_Task to carry out_
Examine the entries below, count the lines holding the string "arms", and respond with the number only.

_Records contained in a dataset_
********
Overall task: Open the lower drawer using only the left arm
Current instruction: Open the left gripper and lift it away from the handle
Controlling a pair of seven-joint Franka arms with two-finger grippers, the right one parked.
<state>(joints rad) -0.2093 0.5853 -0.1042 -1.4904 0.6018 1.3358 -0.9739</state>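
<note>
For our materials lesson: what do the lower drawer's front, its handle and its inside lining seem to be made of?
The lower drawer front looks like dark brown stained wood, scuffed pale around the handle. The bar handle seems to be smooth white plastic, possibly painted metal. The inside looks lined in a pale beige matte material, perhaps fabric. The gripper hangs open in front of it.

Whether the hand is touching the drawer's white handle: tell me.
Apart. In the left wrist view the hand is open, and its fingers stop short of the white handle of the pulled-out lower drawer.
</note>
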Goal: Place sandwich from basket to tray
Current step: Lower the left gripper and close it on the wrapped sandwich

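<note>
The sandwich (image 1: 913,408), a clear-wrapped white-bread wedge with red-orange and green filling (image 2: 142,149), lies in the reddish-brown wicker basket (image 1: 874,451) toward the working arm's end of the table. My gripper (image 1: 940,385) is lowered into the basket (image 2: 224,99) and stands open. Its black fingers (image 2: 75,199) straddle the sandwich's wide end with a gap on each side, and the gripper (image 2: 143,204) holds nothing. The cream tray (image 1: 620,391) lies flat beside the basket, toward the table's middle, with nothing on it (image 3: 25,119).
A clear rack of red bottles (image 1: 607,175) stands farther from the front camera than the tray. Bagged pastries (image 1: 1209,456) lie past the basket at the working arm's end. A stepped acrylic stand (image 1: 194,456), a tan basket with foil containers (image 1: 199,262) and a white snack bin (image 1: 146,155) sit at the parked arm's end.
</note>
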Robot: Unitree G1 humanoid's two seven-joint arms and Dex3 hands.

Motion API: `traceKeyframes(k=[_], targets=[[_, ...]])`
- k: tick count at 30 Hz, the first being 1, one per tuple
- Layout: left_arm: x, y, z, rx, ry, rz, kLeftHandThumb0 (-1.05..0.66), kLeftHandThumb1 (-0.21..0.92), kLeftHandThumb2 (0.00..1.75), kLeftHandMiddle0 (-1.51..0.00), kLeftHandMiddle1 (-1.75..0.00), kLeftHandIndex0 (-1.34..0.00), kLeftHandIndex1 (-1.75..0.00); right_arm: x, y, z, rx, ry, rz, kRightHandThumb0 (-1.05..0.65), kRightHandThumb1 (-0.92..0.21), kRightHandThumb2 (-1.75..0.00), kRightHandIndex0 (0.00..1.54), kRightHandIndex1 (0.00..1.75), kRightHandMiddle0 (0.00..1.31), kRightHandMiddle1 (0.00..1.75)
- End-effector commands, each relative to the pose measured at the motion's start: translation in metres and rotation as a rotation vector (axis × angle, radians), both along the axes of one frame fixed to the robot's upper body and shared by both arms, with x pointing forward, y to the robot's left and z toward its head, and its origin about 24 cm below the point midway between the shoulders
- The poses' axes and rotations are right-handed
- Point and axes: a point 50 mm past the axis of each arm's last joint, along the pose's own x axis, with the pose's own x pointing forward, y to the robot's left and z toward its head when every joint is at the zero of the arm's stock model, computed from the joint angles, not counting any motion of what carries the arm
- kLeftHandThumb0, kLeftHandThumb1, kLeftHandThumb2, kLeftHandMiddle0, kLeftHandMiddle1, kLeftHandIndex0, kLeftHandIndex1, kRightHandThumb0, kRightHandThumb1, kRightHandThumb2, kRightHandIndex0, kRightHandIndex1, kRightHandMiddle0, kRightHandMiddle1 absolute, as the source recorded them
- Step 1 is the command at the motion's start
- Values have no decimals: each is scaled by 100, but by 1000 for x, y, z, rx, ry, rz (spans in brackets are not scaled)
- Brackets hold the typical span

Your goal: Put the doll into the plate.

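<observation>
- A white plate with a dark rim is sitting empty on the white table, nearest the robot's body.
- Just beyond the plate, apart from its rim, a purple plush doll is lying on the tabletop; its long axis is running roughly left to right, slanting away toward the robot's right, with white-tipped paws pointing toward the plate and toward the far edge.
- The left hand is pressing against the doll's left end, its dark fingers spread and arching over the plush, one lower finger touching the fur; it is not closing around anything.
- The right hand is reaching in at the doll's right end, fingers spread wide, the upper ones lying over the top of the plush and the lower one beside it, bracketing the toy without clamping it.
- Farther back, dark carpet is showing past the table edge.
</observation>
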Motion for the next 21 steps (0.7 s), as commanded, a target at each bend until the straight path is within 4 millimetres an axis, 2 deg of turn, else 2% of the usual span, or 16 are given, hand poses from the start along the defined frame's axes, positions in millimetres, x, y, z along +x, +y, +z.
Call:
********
_Your solution_
3